• What this task involves
From the listing below, copy only the lines running from the line that contains "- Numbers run" to the line that contains "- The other", both included.

[Opening Source material section]

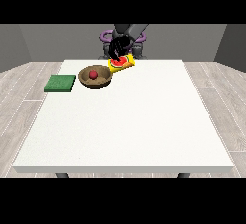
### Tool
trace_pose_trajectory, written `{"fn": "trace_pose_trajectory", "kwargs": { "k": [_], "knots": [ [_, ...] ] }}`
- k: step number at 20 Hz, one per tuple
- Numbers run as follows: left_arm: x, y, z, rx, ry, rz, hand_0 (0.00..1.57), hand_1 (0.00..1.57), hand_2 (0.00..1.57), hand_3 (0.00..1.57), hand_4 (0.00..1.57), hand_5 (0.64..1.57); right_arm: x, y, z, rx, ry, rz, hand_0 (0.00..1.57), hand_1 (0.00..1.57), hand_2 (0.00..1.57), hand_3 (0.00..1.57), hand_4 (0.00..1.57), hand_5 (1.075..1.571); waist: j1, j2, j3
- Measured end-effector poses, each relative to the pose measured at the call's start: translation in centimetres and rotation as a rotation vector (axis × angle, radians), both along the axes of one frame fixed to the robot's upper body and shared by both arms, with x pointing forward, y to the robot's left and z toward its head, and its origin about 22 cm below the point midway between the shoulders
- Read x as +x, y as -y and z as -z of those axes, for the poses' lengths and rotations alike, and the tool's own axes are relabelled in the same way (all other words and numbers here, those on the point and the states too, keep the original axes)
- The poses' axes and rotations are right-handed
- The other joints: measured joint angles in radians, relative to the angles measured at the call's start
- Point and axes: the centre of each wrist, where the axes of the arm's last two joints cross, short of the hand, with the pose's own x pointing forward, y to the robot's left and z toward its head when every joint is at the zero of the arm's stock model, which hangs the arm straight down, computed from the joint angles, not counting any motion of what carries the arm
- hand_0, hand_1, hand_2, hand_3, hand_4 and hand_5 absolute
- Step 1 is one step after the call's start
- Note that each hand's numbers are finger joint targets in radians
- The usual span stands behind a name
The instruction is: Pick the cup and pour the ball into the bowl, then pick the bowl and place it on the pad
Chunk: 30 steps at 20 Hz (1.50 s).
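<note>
Cup [121, 63], yellow with red inside, tipped on its side, mouth toward the bowl [95, 78]. Black hand [118, 46] wrapped round it from above. Red ball [93, 74] sits in the bowl. Green pad [60, 83] lies left of the bowl, apart from it, on the table [129, 127].

Hidden and unclear parts

The black hand [116, 48] covers the cup's [121, 63] top; its finger positions are too small to read. The other hand shows nowhere. The counter's [144, 122] legs are mostly hidden beneath it.

I read no text, label, brand, number or sign on any surface or object in the front view.
</note>
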Motion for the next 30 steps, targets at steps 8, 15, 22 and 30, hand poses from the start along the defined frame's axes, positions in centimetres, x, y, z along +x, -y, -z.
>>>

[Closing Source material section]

• Result of this task
- Numbers run as follows: left_arm: x, y, z, rx, ry, rz, hand_0 (0.00..1.57), hand_1 (0.00..1.57), hand_2 (0.00..1.57), hand_3 (0.00..1.57), hand_4 (0.00..1.57), hand_5 (0.64..1.57); right_arm: x, y, z, rx, ry, rz, hand_0 (0.00..1.57), hand_1 (0.00..1.57), hand_2 (0.00..1.57), hand_3 (0.00..1.57), hand_4 (0.00..1.57), hand_5 (1.075..1.571); waist: j1, j2, j3
- Measured end-effector poses, each relative to the pose measured at the call's start: translation in centimetres and rotation as a rotation vector (axis × angle, radians), both along the axes of one frame fixed to the robot's upper body and shared by both arms, with x pointing forward, y to the robot's left and z toward its head, and its origin about 22 cm below the point midway between the shoulders
- Read x as +x, y as -y and z as -z of those axes, for the poses' lengths and rotations alike, and the tool's own axes are relabelled in the same way (all other words and numbers here, those on the point and the states too, keep the original axes)
- The poses' axes and rotations are right-handed
- The other joints: measured joint angles in radians, relative to the angles measured at the call's start

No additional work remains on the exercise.